*TASK TO COMPLETE:* The whole listing below needs to be duplicated exactly, pictures aside.

*PROVIDED MATERIAL:*
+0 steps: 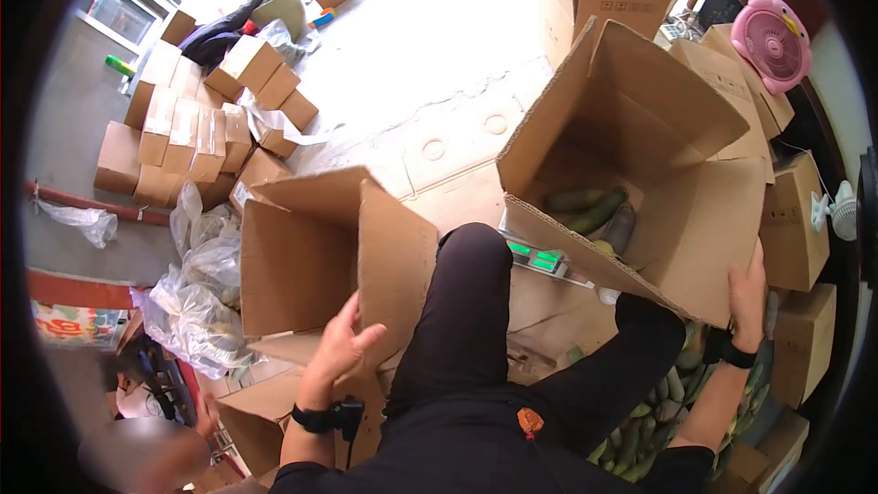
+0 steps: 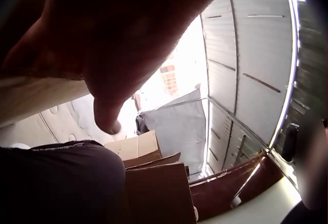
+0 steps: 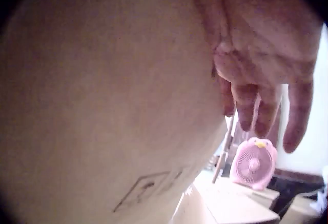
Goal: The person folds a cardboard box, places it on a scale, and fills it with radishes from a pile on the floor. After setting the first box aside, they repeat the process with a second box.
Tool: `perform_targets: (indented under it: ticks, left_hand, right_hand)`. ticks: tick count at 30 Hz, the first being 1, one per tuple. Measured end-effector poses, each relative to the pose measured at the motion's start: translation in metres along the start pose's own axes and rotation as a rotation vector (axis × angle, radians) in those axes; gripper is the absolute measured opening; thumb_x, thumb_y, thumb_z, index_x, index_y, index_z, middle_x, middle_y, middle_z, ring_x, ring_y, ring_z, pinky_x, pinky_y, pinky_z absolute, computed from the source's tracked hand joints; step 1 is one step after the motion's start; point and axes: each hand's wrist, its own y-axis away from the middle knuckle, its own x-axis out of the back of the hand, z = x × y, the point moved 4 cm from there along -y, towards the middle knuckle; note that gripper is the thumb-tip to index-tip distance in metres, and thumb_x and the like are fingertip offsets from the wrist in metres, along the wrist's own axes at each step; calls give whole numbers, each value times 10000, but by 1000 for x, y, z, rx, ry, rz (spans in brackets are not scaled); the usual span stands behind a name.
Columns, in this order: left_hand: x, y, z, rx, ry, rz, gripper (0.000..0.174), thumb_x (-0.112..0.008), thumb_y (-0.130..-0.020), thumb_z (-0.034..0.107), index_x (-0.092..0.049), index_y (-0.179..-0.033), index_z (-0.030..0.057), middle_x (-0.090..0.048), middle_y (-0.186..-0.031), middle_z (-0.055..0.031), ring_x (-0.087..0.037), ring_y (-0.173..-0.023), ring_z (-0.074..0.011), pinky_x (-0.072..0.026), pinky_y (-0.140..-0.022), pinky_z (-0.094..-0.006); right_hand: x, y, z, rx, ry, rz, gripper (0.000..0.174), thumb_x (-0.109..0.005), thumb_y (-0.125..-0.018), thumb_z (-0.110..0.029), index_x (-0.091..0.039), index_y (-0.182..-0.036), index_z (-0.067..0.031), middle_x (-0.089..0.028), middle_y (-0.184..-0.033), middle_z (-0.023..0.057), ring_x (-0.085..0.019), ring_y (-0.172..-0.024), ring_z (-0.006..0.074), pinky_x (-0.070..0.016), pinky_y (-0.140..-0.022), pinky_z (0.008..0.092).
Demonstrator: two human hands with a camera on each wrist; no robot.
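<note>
My left hand [image 1: 340,348] is at the near edge of a flap on the smaller cardboard box [image 1: 398,261]. Its fingers reach inside the flap and the thumb sticks out across the outer face. The left wrist view shows that thumb [image 2: 106,113] beside the cardboard edge. A larger open carton [image 1: 631,110] tilts towards me on the right, with several green gourds [image 1: 594,215] at its bottom. My right hand [image 1: 748,297] rests along the carton's outer side. In the right wrist view its fingers [image 3: 297,113] are straight, next to the printed cardboard wall [image 3: 107,106].
A scale with a green display [image 1: 535,256] sits partly under the carton. Many gourds [image 1: 640,425] lie by my right leg. Stacked small boxes [image 1: 187,128] and plastic bags [image 1: 197,302] stand at left. A pink fan [image 1: 773,41] sits on boxes at right. Another person's blurred arm [image 1: 174,453] shows lower left.
</note>
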Motion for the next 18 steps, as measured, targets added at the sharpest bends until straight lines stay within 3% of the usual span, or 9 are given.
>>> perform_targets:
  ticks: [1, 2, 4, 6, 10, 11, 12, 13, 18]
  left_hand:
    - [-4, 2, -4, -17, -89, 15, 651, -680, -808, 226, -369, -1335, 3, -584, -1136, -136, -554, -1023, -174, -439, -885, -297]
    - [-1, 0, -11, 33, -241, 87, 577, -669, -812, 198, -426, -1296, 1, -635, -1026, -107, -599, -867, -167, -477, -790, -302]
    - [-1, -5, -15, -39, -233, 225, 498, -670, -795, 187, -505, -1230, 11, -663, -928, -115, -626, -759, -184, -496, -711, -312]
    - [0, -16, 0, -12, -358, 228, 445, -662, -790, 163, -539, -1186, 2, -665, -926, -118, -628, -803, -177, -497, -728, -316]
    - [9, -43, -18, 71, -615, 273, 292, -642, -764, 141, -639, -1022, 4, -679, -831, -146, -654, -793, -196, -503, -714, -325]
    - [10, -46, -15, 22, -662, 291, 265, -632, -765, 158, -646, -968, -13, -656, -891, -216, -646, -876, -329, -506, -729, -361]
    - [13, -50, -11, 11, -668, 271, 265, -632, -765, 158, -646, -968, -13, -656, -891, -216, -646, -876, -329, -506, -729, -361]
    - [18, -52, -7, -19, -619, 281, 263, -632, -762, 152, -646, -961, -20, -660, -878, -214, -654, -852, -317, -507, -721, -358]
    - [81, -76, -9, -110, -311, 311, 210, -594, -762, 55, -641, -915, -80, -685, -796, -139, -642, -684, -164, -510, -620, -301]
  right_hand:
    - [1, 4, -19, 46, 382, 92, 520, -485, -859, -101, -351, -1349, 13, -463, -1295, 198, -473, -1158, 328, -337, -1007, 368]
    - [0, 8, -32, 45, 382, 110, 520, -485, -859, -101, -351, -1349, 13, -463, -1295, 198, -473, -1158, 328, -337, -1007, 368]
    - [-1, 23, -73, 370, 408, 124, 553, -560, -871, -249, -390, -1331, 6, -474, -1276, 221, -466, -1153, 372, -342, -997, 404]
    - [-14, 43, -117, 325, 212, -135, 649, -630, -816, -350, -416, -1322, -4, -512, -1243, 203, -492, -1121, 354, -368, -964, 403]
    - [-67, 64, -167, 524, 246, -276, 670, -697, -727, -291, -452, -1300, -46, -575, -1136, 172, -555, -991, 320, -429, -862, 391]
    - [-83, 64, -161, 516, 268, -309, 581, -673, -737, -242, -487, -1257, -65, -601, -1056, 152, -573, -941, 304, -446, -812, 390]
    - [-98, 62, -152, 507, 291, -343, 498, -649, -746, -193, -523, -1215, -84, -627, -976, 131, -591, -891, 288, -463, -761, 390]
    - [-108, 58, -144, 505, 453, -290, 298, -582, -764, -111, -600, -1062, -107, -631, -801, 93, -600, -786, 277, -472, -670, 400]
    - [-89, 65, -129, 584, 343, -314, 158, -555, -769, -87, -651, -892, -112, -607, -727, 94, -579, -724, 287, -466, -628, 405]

*EXERCISE RESULT:*
+0 steps: 
+0 steps: 
+0 steps: 
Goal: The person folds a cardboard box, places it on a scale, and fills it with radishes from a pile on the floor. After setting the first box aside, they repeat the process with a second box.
Tool: `perform_targets: (indented under it: ticks, left_hand, right_hand)`. ticks: tick count at 30 Hz, the first being 1, one per tuple. Measured end-effector poses, each relative to the pose measured at the motion's start: translation in metres along the start pose's own axes and rotation as a rotation vector (axis × angle, radians) in those axes; gripper is the absolute measured opening; thumb_x, thumb_y, thumb_z, index_x, index_y, index_z, middle_x, middle_y, middle_z, ring_x, ring_y, ring_z, pinky_x, pinky_y, pinky_z absolute, computed from the source's tracked hand joints; step 1 is one step after the motion's start; point and axes: each hand's wrist, its own y-axis away from the middle knuckle, its own x-axis out of the back of the hand, z = x × y, the point moved 4 cm from there along -y, towards the middle knuckle; note that gripper is the thumb-tip to index-tip distance in metres, and thumb_x and the like are fingertip offsets from the wrist in metres, along the wrist's own axes at each step; calls give whole numbers, each value times 10000, but by 1000 for x, y, z, rx, ry, rz (spans in brackets are not scaled); the usual span stands behind a name.
Columns, in this order: left_hand: x, y, z, rx, ry, rz, gripper (0.000..0.174), thumb_x (-0.112..0.008), thumb_y (-0.130..-0.020), thumb_z (-0.034..0.107), index_x (-0.092..0.049), index_y (-0.179..-0.033), index_z (-0.030..0.057), middle_x (-0.090..0.048), middle_y (-0.186..-0.031), middle_z (-0.055..0.031), ring_x (-0.087..0.037), ring_y (-0.173..-0.023), ring_z (-0.074..0.011), pinky_x (-0.072..0.026), pinky_y (-0.140..-0.022), pinky_z (-0.094..-0.006); right_hand: x, y, z, rx, ry, rz, gripper (0.000..0.174), thumb_x (-0.109..0.005), thumb_y (-0.125..-0.018), thumb_z (-0.110..0.029), index_x (-0.091..0.039), index_y (-0.182..-0.036), index_z (-0.067..0.031), middle_x (-0.089..0.028), middle_y (-0.184..-0.033), middle_z (-0.023..0.057), ring_x (-0.085..0.019), ring_y (-0.172..-0.024), ring_z (-0.006..0.074), pinky_x (-0.070..0.016), pinky_y (-0.140..-0.022), pinky_z (0.008..0.092).
Demonstrator: two human hands with a camera on each wrist; no robot.
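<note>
My left hand [image 1: 340,348] is at the near edge of a flap on the smaller cardboard box [image 1: 398,261]. Its fingers reach inside the flap and the thumb sticks out across the outer face. The left wrist view shows that thumb [image 2: 106,113] beside the cardboard edge. A larger open carton [image 1: 631,110] tilts towards me on the right, with several green gourds [image 1: 594,215] at its bottom. My right hand [image 1: 748,297] rests along the carton's outer side. In the right wrist view its fingers [image 3: 297,113] are straight, next to the printed cardboard wall [image 3: 107,106].
A scale with a green display [image 1: 535,256] sits partly under the carton. Many gourds [image 1: 640,425] lie by my right leg. Stacked small boxes [image 1: 187,128] and plastic bags [image 1: 197,302] stand at left. A pink fan [image 1: 773,41] sits on boxes at right. Another person's blurred arm [image 1: 174,453] shows lower left.
</note>
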Motion for the next 18 steps, as measured, targets added at the sharpest bends until straight lines stay within 3% of the usual span, or 9 are given.
>>> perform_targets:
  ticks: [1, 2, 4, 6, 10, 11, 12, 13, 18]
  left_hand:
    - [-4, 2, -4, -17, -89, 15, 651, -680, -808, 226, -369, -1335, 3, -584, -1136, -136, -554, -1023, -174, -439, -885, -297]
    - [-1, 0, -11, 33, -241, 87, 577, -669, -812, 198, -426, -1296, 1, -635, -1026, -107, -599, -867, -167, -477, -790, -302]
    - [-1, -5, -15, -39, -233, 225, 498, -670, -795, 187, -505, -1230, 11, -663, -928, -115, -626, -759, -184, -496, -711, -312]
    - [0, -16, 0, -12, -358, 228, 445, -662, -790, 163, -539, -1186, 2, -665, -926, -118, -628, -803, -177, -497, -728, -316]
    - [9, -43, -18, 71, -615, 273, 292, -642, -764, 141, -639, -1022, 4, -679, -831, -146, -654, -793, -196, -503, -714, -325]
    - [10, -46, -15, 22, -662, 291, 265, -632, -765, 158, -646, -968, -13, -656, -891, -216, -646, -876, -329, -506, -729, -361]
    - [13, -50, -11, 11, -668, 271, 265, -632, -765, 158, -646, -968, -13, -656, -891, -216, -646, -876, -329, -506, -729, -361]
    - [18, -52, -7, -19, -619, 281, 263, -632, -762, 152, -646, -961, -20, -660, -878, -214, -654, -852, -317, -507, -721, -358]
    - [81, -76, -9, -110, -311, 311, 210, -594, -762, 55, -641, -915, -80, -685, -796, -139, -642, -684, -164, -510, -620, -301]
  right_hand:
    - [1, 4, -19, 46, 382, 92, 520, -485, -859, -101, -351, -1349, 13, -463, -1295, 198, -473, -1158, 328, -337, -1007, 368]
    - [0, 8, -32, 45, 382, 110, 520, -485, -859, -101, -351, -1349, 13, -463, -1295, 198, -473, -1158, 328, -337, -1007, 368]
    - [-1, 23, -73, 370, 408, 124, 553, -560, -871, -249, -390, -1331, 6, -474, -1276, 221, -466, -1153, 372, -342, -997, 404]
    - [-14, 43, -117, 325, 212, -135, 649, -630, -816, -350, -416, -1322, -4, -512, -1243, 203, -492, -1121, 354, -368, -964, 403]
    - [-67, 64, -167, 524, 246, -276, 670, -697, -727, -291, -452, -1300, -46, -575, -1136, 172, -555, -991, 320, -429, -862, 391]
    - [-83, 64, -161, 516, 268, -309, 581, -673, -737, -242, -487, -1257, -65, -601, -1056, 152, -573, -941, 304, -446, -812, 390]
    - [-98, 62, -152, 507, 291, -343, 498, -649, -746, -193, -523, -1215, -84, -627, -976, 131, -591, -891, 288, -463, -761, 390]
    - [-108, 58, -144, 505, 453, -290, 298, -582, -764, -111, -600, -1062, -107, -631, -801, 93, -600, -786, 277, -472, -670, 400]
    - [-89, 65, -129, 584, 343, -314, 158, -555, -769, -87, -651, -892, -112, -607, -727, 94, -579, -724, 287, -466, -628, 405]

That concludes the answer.